16 Feb Academic Success and Professional Development Plan Part 3, Section 1 Relationship between Academic Integrity and Writing
Academic Success and Professional Development Plan Part 3, Section 1 Relationship between Academic Integrity and Writing
Based on the research, academic writing and academic integrity are closely linked. First and foremost, academic writing might be challenging by demanding to build on other people’s work while creating originality from such sources (Robinson & Glanzer, 2017). Thus, such originality requires avoiding elements of plagiarism by undertaking research honestly, preventing cheating by shunning from copying other students’ work or even asking others to do the assignment and then fabricate their results. In the process of acknowledging other people’s works, ideas, and words, academic integrity gets upheld, making it an element of academic writing (Robinson & Glanzer, 2017). Meaning, academic integrity marks the honesty and trust maintenance in academic writing to support free idea exchange. Relationship between Professional Practice and Scholarly Ethics
Likewise, scholarly ethics and professional practice work hand in hand.

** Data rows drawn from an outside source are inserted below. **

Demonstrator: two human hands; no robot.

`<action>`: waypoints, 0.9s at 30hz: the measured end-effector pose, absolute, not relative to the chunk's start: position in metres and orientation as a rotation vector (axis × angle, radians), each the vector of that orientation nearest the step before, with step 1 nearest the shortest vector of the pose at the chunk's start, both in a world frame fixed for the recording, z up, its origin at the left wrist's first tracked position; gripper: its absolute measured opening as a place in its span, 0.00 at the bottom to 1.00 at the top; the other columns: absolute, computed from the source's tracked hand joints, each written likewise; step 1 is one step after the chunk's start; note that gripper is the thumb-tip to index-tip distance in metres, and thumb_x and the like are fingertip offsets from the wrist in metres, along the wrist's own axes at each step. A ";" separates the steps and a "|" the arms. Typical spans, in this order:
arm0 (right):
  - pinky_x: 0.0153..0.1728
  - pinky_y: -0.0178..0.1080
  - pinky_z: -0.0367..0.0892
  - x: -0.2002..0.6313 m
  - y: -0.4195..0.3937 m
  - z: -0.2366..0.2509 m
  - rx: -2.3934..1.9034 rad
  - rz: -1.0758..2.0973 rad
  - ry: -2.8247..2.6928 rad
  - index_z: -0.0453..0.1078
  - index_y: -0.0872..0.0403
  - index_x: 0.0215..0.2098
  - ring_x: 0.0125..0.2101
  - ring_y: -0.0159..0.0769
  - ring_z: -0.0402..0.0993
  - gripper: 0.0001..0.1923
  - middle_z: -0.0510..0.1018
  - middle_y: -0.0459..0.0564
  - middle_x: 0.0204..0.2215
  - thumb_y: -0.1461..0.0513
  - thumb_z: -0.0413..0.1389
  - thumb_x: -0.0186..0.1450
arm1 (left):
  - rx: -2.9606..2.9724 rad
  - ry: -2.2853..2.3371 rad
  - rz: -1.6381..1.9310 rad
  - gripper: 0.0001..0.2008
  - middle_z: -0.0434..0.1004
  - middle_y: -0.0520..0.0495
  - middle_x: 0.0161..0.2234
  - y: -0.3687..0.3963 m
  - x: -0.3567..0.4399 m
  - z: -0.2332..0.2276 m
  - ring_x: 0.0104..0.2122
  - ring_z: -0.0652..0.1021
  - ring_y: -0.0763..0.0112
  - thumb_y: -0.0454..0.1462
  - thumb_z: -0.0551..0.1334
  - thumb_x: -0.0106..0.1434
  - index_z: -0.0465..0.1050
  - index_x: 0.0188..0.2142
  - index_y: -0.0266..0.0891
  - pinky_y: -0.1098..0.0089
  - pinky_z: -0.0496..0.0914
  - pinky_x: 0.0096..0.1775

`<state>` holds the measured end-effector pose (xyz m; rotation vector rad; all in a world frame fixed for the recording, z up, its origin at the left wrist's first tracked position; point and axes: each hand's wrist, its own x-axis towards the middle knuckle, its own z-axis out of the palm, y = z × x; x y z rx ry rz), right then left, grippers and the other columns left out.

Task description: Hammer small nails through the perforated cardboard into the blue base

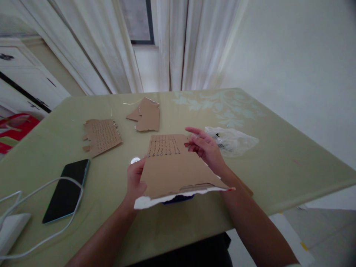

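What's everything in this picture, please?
Held cardboard: 1, brown, between hands
Left cardboard: 1, brown, beyond phone
Far cardboard: 1+, brown, table's back
Plastic bag: 1, clear, right
Phone: 1, black, left
Cable: 1+, white, across phone
Block: 1, white, lower left
Round thing: 1, silvery, by left hand
Hidden thing: 1, blue, under held cardboard
Strip: 1, brown, right
Table: 1, pale green, middle
Red thing: 1, red, left
Cabinet: 1, white, left
Curtains: 2+, white, back
Window: 1, grey, back
Wall: 1, white, right
Floor: 1, grey, lower right
Dark shape: 1, black, bottom
Left hand: 1, bare, gripping cardboard
Right hand: 1, bare, cardboard's right
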<state>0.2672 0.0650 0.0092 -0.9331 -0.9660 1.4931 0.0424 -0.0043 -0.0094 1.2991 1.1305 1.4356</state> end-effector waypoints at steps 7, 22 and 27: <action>0.34 0.35 0.69 0.267 0.062 0.005 -0.961 1.482 -1.153 0.89 0.47 0.40 0.34 0.35 0.80 0.09 0.89 0.47 0.35 0.58 0.69 0.61 | 1.293 1.186 1.388 0.16 0.85 0.45 0.27 -0.002 0.048 -0.005 0.29 0.85 0.56 0.48 0.80 0.52 0.83 0.29 0.40 0.63 0.81 0.31; 0.31 0.35 0.69 0.264 0.062 0.005 -0.964 1.424 -1.176 0.90 0.46 0.38 0.31 0.33 0.80 0.11 0.90 0.49 0.35 0.54 0.75 0.58 | 1.240 1.169 1.423 0.14 0.90 0.44 0.37 -0.001 0.049 -0.011 0.34 0.87 0.59 0.44 0.80 0.57 0.88 0.39 0.39 0.66 0.82 0.37; 0.27 0.35 0.65 0.265 0.062 0.004 -0.983 1.376 -1.222 0.89 0.46 0.40 0.30 0.33 0.77 0.12 0.90 0.49 0.35 0.51 0.75 0.60 | 1.257 1.212 1.401 0.14 0.88 0.44 0.31 -0.002 0.050 -0.005 0.29 0.85 0.58 0.45 0.80 0.54 0.86 0.33 0.39 0.63 0.81 0.33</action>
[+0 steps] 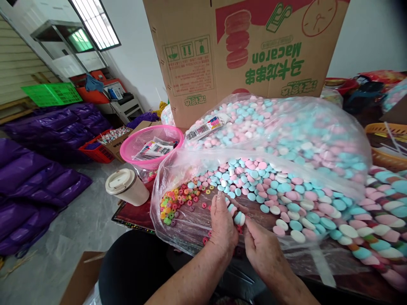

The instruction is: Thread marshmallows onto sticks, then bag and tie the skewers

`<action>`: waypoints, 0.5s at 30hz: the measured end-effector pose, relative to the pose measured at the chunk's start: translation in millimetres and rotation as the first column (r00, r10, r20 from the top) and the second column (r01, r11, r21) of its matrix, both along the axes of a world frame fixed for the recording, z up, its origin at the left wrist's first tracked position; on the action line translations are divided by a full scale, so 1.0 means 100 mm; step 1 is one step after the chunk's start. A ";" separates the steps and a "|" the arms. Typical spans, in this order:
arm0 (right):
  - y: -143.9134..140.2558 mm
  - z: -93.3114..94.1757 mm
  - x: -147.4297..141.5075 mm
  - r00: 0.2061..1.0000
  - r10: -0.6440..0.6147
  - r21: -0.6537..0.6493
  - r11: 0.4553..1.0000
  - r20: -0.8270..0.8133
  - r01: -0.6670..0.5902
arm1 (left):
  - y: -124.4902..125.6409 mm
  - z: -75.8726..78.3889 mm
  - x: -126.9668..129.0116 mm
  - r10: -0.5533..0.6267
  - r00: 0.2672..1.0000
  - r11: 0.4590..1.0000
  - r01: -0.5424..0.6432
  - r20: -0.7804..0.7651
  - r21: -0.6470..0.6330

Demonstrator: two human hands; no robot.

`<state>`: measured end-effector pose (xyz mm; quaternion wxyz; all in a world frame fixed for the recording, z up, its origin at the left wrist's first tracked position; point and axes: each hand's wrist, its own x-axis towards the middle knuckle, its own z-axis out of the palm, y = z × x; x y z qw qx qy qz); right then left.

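My left hand is over the front of the dark red table, fingers stretched forward and curved around a short row of pastel candies in blue, pink and white. My right hand is closed at the near end of the same row, where a small red piece shows. Whether a stick runs through the row is hidden by my fingers. Loose blue, pink and white candies lie just beyond my hands inside a large clear plastic bag. Small coloured ring candies are heaped to the left.
A lidded cup stands at the table's left edge. Behind it is a pink mesh basket with printed packets. A large cardboard box rises behind the bag. Finished-looking candy rows are piled at right, near an orange basket.
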<state>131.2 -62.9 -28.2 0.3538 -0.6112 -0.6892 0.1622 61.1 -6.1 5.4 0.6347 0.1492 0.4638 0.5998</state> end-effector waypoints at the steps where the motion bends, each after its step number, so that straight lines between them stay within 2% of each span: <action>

First of all, scholarly ethics involve a complete set of a professional’s implicit and explicit characteristics and standards describing integrity during course work (Lee, 2021). On the other hand, professional practices involve conducts and behaviors guiding how professionals should handle themselves within their course work. Therefore, in their connection, scholarly ethics require professionals to commit to ethical standards, by incorporating ideas and works associated with innovation, transparency, honesty, accountability, and competence, leading to greater professional practice (Lee, 2021).